Фостер должен был уехать утром, и Блейн надеялся поговорить с отцом. Он и сам не знал, зачем, но это казалось правильным. Однако Фостер запретил ему приближаться к лаборатории, и из уважения к бывшему члену совета охрана выполнила его просьбу.
Он никому не доверил свои исследования. В оставшиеся до изгнания часы Фостер забирал все, что ему позволили увезти с собой. Свои записи, образцы, какие-то карты памяти. Блейн не знал назначения и половины всего этого. Он давно уже чувствовал, что не сможет унаследовать семейное дело, ему просто не хватит веры.
Они снова встретились уже у моста. Несмотря на возражения Рене, Фостеру все же дали один из лучших вездеходов. Все прекрасно знали, что это, по-своему, жертвоприношение: он все равно погибнет, а машина сгинет вместе с ним. Но какая разница? Несложно было рассчитать, что топливо кончится куда раньше, чем оставшиеся в поселении вездеходы придут в негодность.
Фостер не казался человеком, приговоренным к смерти. Он был бодр, будто добровольно собрался в экспедицию, насвистывал что-то, загружая в вездеход последние ящики. Его палачи выглядели куда более виноватыми, чем преступник.
Он заметил их реакцию:
– Да не кисните вы! Научитесь принимать сложные решения, раз уж взялись за это. Мы ведь все давно знали, что нормальной моя смерть не будет, правда? Это я вам должен сочувствовать, не вы мне.
– С чего это? – взвилась Рене. Только она, кажется, не испытывала никаких сомнений.

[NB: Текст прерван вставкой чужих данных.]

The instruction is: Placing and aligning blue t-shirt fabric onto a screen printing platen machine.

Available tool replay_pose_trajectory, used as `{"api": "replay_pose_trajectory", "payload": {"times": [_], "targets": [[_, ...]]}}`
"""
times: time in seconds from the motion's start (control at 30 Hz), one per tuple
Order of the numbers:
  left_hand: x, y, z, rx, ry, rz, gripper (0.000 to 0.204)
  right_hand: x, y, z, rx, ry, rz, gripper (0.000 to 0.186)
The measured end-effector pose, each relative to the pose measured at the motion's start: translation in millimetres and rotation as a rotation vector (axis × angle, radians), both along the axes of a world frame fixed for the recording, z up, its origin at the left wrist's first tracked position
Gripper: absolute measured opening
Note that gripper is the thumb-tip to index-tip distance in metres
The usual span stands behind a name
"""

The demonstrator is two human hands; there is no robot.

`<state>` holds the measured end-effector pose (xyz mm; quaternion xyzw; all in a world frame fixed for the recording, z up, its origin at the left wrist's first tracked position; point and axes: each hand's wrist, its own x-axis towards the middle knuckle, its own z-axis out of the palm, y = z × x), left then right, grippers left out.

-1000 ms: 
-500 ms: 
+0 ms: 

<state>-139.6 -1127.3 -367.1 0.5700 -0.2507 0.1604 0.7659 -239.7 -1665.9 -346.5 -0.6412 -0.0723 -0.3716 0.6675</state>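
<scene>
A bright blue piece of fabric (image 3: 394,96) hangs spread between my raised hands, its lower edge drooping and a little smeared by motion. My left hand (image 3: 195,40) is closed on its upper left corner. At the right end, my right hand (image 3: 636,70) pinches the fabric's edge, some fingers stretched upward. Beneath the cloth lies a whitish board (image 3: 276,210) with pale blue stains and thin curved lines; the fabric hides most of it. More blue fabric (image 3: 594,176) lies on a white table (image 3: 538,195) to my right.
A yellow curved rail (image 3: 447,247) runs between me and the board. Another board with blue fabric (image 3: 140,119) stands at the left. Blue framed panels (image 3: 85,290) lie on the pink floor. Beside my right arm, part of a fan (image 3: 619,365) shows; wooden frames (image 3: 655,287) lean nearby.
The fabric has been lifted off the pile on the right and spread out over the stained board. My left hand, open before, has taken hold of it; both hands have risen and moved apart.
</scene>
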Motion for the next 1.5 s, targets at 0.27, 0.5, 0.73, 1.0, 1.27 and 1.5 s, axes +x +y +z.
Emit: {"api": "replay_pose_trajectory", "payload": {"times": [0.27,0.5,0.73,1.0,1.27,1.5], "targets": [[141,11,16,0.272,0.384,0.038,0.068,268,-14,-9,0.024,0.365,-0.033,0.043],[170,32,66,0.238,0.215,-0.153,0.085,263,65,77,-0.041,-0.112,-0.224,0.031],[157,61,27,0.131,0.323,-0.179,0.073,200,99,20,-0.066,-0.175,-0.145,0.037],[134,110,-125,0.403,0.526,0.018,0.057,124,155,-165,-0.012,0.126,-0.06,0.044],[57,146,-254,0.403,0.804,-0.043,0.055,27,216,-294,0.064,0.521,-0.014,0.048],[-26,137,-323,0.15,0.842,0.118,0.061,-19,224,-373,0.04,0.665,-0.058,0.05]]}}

– Все просто: я умру, и не больше. Смерть – это покой. А вы теряете последнего мечтателя, и поселение, если ничего не произойдет, тоже ждет смерть, только медленная и страшная. А ничего уже не произойдет, потому что если вы перестанете звать Землю, с нее вам не помогут.
– Опять ты за свое, – укоризненно заметил Оливер. – Даже теперь, на грани…
– Ну так а когда же быть честным, если не на грани?
Блейн смотрел на него, потом – на бушующую реку, мост над ней и далекие джунгли. Воздух здесь уже был влажным, но еще относительно свежим. А там, дальше. Там всегда пахнет гнилью, там невозможно долго находиться.
В джунгли выезжали лишь по острой необходимости, думая о том, как бы поскорее вернуться. Но Фостер уезжал навсегда. Он был высоким, еще сильным, еще крепким, но все равно не таким, как в молодости. Впрочем, там, в сердце Арахны, и молодые не выживают, так что возраст ничего не меняет.